### [Problem to solve]
What you give back should be exactly the opening lines of the data, ending with the line that contains "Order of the" and including it.

### [Records for the exercise]
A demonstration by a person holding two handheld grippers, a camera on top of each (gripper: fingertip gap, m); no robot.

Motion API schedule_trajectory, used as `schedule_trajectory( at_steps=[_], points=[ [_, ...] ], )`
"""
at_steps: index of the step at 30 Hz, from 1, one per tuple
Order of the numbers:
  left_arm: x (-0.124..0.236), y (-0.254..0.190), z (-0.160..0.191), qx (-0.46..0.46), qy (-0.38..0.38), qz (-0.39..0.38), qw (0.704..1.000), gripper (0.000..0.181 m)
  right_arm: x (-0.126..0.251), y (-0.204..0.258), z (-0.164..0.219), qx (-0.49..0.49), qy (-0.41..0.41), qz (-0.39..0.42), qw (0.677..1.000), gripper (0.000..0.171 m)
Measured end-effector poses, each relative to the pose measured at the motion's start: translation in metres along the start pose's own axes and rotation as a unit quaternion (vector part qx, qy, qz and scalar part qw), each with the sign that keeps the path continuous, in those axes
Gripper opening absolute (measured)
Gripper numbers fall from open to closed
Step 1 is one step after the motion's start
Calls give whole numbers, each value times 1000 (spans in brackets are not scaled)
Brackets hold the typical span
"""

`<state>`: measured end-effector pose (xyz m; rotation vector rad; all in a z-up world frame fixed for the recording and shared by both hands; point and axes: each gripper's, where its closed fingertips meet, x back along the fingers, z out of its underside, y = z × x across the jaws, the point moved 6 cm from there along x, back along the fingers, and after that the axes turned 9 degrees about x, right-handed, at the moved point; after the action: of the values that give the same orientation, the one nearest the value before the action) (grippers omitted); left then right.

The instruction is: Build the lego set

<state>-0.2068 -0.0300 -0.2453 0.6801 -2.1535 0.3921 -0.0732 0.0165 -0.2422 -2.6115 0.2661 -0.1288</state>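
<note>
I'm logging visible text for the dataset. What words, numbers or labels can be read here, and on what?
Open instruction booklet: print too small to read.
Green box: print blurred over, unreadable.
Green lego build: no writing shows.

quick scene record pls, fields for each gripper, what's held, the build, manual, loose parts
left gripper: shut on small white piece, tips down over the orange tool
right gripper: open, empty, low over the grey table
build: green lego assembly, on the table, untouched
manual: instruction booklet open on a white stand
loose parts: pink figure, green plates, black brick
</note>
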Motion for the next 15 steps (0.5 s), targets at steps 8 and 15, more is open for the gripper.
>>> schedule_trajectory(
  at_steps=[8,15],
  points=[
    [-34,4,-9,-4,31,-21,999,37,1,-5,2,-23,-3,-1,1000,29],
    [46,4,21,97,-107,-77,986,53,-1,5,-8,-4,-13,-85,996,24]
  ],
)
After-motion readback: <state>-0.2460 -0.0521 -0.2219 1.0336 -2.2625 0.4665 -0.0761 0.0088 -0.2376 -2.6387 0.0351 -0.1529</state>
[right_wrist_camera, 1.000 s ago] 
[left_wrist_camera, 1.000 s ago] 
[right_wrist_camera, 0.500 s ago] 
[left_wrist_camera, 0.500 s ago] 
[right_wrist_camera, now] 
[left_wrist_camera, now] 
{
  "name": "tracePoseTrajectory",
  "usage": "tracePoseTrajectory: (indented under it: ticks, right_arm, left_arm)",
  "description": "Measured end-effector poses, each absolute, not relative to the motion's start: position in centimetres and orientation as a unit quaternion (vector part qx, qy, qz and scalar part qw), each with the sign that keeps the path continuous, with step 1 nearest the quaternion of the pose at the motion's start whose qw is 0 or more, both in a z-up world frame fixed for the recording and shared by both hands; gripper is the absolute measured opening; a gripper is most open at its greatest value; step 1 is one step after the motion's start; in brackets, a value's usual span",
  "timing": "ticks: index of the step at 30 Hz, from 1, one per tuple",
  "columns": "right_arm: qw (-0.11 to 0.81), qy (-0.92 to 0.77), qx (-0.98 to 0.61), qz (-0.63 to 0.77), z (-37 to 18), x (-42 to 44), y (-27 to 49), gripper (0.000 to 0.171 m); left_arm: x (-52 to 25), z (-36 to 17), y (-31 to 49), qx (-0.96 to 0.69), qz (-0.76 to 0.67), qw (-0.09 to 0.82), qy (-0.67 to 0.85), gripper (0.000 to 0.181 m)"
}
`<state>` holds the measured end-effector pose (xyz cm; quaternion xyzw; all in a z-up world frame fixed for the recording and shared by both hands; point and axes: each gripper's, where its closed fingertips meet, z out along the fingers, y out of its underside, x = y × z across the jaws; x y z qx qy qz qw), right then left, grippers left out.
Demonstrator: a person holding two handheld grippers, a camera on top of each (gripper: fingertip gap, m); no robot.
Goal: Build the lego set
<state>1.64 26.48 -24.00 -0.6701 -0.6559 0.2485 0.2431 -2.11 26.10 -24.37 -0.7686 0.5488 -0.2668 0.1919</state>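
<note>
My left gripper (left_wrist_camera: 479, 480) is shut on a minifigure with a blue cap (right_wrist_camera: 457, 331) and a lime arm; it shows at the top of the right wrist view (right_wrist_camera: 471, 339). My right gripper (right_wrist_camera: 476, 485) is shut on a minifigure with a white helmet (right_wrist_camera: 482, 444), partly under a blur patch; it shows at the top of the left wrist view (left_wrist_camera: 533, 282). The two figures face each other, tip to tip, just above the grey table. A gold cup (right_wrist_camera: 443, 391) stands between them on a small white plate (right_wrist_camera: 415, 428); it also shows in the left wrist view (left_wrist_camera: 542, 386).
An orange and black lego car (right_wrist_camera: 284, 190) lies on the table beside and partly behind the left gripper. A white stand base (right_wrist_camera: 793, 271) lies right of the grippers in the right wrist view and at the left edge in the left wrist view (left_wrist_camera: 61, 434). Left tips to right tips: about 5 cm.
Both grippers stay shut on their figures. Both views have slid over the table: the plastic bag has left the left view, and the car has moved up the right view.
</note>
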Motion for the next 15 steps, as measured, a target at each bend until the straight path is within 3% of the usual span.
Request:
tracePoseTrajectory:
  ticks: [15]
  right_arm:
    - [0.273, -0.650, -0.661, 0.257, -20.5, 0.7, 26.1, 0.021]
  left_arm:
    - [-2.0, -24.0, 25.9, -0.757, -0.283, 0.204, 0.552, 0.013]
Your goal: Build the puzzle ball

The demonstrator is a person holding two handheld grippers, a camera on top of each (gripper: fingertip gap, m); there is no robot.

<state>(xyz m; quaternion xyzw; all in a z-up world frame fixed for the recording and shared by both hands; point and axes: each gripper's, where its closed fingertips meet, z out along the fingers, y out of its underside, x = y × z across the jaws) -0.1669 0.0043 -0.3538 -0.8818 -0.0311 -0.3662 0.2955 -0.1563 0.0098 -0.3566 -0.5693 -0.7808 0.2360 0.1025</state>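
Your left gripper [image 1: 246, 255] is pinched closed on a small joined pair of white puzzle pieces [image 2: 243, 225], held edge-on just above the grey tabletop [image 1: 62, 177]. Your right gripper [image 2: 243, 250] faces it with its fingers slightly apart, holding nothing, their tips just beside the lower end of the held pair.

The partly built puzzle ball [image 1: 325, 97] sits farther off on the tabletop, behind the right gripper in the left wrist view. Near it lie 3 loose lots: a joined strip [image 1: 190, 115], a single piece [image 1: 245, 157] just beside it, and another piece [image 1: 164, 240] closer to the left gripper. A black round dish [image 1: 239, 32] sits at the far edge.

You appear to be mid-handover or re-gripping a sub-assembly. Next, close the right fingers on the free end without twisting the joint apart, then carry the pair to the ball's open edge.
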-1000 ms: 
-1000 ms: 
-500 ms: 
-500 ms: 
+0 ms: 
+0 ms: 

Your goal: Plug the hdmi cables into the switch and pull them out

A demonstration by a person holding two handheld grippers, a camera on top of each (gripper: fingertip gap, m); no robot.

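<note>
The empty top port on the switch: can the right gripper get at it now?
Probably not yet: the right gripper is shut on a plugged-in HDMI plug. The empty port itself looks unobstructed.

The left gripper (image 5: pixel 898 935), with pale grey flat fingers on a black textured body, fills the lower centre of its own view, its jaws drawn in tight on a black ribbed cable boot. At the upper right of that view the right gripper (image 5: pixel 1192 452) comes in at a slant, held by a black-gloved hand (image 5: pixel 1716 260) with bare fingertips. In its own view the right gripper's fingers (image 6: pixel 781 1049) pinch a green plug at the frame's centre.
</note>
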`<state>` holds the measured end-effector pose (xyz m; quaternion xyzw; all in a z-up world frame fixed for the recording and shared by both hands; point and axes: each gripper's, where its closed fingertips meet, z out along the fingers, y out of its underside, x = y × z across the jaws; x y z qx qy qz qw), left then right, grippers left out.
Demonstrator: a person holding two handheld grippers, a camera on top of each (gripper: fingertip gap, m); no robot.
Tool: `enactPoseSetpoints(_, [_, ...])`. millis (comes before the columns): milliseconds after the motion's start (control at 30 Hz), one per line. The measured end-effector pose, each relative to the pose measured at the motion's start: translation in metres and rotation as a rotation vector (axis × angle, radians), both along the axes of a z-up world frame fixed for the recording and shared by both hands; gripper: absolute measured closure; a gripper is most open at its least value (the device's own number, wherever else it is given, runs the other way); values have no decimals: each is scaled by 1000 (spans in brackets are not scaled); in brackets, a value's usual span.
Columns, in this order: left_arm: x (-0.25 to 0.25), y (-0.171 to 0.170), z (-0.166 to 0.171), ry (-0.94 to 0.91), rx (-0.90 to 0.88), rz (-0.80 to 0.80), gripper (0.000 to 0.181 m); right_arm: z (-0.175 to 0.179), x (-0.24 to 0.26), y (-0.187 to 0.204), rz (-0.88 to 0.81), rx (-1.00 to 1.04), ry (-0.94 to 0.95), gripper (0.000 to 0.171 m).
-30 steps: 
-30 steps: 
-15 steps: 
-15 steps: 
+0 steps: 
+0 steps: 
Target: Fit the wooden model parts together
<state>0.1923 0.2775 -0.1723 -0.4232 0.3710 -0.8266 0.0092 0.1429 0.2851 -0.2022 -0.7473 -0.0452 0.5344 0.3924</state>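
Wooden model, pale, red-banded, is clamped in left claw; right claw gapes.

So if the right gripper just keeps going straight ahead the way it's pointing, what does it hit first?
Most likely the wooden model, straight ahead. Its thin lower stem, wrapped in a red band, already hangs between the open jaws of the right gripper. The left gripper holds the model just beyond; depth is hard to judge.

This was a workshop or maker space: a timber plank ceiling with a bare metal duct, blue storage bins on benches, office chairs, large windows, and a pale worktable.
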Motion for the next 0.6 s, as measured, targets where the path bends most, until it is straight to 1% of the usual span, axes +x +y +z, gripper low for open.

### [Task answer]
A demonstration by a person holding two handheld grippers, a camera on top of each (gripper: fingertip gap, m); no robot.

Motion API schedule_trajectory, used as `schedule_trajectory( at_steps=[_], points=[ [_, ...] ], )`
"""
at_steps: index of the step at 30 Hz, from 1, one per tuple
Order of the numbers:

With this, the answer is finished.